Avon linked his fingers behind his head and leaned back, making himself as comfortable as possible against a golden moss-covered rock. Surreptitiously he watched for Blake's reaction to the deliberately casual comment. He managed to suppress a smile as the other man choked over his drink. He continued as if nothing had happened.

"She was a prostitute. By all accounts she wasn't even particularly attractive Just another spaceport slut."

Blake carefully deposited the half empty jug on the mossy turf and turned to face his companion, focussing, not without some difficulty on the direct gaze. "And you knew her, Avon?"

"I never met her."

"No?" Blake raised a disbelieving eyebrow, but Avon refused to rise to the bait.

"No." The tone brooked no argument. "She was merely data. An anomaly on the computer personnel printouts. She'd been using false identities for so long that even the computers were having trouble keeping up with her. Stars! The processing system at Levin Spaceport was a mess. It needed three years work to sort it out, and they gave me three months."

"But three years pay?"

The insight slipped past Avon's guard and drew forth a quick smile. "Yes. Although I wonder whether it was worth it. Grant wanted me to pay with my life."

"Del Grant? Her brother?"

Avon took a stick and poked at the fire. Sparks flew.

"Do you want to hear this story or not, Blake?"

The other man retrieved the stone jug and tipped it to his lips. "Oh I want to hear it. I'm just wondering why you've decided to tell me now."  
"Because if you drink much more of that stuff you won't remember anything by morning."

"If there is a morning on this hell-hole of a planet. Come on, have some yourself. It's good."

"It's probably poisonous. You must be the most trusting person in the galaxy, Blake. Or the most foolhardy. I'm not sure which."

"Thanks for the compliment."

Avon scowled, ignoring both the comment and the proffered jug. "One of us has to be sober when _Liberator_ returns."

Blake tilted the jug again, then wiped the heavy dark liquid from his lips with the back of his hand and settled into a listening posture. "You're elected. Go on. What was so special about Anna Grant?"

The leaping flames masked Avon's expression and his voice was hard, as he answered.

"Her bank account."

***

Liam Tynus walked into the computer centre office with a file of printouts under his arm and an expression of cunning on his face.

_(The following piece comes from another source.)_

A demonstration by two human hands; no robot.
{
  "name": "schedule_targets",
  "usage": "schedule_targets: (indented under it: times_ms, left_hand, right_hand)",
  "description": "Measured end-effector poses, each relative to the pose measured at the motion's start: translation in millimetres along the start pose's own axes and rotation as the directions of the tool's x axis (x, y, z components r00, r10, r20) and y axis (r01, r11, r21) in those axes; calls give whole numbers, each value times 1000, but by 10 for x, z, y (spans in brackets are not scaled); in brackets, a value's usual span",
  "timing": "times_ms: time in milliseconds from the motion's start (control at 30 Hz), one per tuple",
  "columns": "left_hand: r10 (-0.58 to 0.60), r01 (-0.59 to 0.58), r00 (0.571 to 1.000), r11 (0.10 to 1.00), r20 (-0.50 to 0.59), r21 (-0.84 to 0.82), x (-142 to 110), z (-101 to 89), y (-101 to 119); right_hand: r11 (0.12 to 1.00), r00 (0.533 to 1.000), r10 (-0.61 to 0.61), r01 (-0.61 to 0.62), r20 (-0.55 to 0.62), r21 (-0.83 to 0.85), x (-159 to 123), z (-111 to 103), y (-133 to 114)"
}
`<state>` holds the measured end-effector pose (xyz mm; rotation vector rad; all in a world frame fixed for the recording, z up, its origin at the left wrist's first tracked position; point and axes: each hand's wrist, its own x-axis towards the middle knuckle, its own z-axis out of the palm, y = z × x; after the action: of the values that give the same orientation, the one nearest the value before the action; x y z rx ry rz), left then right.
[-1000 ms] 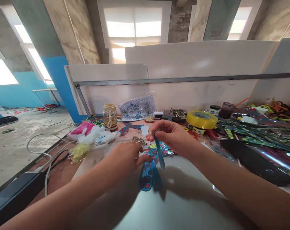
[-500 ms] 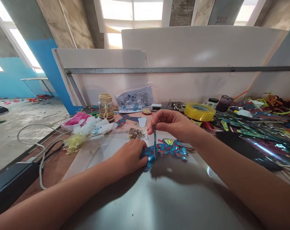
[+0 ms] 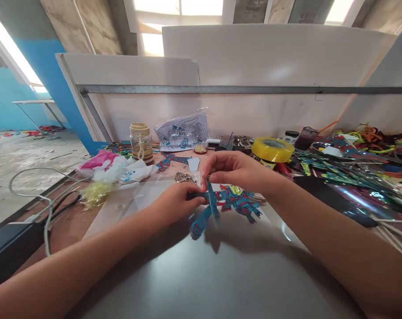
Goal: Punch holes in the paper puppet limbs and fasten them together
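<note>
A flat blue-and-red jointed cut-out figure (image 3: pixel 243 203), with a yellow patch near its top, lies between my hands over the pale work surface. My left hand (image 3: pixel 177 201) pinches a narrow part at its left end between thumb and fingers. My right hand (image 3: pixel 236 172) is closed at the fingertips on the upper end of a blue strip (image 3: pixel 213 206), which hangs down in front of the figure. Whether the strip joins the figure is hidden. Below my left fingers, another blue piece (image 3: pixel 200 223) with a red-marked end slants toward me.
Behind my hands are a small bag of metal fasteners (image 3: pixel 185 178), a white card piece (image 3: pixel 193 164) and a lidded jar (image 3: pixel 141 144). Yellow tape (image 3: pixel 273 150) stands right, near piled glossy strips. Plastic bags (image 3: pixel 122 170), cables and a black box (image 3: pixel 16 237) lie left.
My left hand has risen from lying flat over the figure to a pinch at its end. The blue piece below has swung out, and the strip in my right hand has tilted.
</note>
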<state>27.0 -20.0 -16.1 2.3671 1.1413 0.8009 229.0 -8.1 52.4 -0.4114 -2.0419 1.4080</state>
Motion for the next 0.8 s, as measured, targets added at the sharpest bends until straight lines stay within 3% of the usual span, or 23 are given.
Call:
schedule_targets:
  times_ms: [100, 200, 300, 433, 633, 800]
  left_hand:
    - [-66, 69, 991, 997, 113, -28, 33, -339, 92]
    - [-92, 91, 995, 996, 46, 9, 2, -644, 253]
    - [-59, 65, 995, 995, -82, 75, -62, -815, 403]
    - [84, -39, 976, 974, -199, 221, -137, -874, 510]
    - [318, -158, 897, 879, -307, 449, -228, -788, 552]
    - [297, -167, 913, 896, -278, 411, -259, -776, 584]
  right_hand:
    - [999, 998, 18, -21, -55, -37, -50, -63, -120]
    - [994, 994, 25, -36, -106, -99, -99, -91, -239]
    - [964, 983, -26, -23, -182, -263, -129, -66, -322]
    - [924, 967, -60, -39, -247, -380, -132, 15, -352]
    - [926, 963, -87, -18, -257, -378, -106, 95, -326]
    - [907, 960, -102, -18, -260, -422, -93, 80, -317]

"Have you seen this, Kerr?"

The other occupant of the room did not bother look up from his work. His fingers continued to move with practiced ease over the touch-sensitive keys of the programming console set flush into the desk top. His dark eyes flicked from the VDU readout to his notes in total absorption. Tynus was forced to repeat his query. The response was not very encouraging.

"More of your prying, Tynus?"

"Ah, but this time it's paid off. Take a look." Without waiting for an answer he opened the file and spread its contents over the desk. Kerr Avon sat back, resigned to waiting until his companion had completed his disruption of the morning's work. When the file was empty Avon leaned over to inspect the papers. It took him only a few minutes to spot the thing which had so excited Tynus.

"One name, two credit accounts - and only one of them under security lock. This system must have been set up by a blind mutoid."

Tynus smiled slyly. "You see what it means to us?"

"A lot of unnecessary work." Avon snapped. Then, in the too-long silence which followed he looked up, saw his colleague's unmistakably voracious expression, and read there the gleanings of an idea. An idea that coalesced in his own mind.

"Fraud? You're thinking that you... that we... could use this information to tap into that account?"

Tynus smiled. "That's only half of it. Look at the registration address. That's right in the middle of the red light quarter. You don't need an FSA degree to guess what this Grant woman does to earn her credits. And you're working on the Federation Council personnel files. If money from certain highly placed officials was to find its way into an account registered at that address...."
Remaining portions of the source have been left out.